From: Pablo Neira Ayuso <pablo@netfilter.org>
To: Arturo Borrero Gonzalez <arturo.borrero.glez@gmail.com>
Cc: netfilter-devel@vger.kernel.org, kaber@trash.net
Subject: Re: [nft PATCH 2/3] src: add xt compat support
Date: Wed, 25 Mar 2015 20:44:41 +0100 [thread overview]
Message-ID: <20150325194441.GA26737@salvia> (raw)

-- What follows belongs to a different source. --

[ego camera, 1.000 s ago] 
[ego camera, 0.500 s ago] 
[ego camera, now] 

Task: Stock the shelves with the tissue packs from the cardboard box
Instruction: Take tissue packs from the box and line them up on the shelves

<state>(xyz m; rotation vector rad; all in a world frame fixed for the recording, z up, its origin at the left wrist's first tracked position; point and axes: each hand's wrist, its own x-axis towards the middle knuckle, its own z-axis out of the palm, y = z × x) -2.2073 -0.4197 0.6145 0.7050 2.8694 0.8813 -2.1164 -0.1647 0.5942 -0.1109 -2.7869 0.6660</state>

In-Reply-To: <20150325191602.13491.63370.stgit@nfdev2.cica.es>
On Wed, Mar 25, 2015 at 08:16:02PM +0100, Arturo Borrero Gonzalez wrote:
> diff --git a/include/xt.h b/include/xt.h
> new file mode 100644
> index 0000000..414f3d1
> --- /dev/null
> +++ b/include/xt.h
> @@ -0,0 +1,100 @@
> +#ifndef _NFT_XT_H_
> +#define _NFT_XT_H_
> +
> +#include <arpa/inet.h>
> +#include <netinet/in.h>
> +#include <limits.h>
> +#include <net/if.h>
> +#include <net/ethernet.h>
> +
> +struct netlink_linearize_ctx;
> +struct netlink_parse_ctx;
> +struct nft_rule_expr;
> +struct rule_pp_ctx;
> +struct rule;
> +
> +#ifdef HAVE_LIBXTABLES
> +
> +#include <linux/netfilter_ipv4/ip_tables.h>
> +#include <linux/netfilter_ipv6/ip6_tables.h>
> +#include <linux/netfilter_arp/arp_tables.h>
> +
> +/* Fake ebt_entry */
> +struct ebt_entry {
I think you can avoid this if you:
#include <linux/netfilter_bridge/ebtables.h>
[...]
> +#else /* HAVE_LIBXTABLES */
> +union nft_entry {
> + uint32_t *nothing;
> +};
I'd suggest:
#define nft_entry void
> +static inline void stmt_xt_postprocess(struct rule_pp_ctx rctx,
^^^^
I think this needs to be *rctx.
Please, retest without libxtables support.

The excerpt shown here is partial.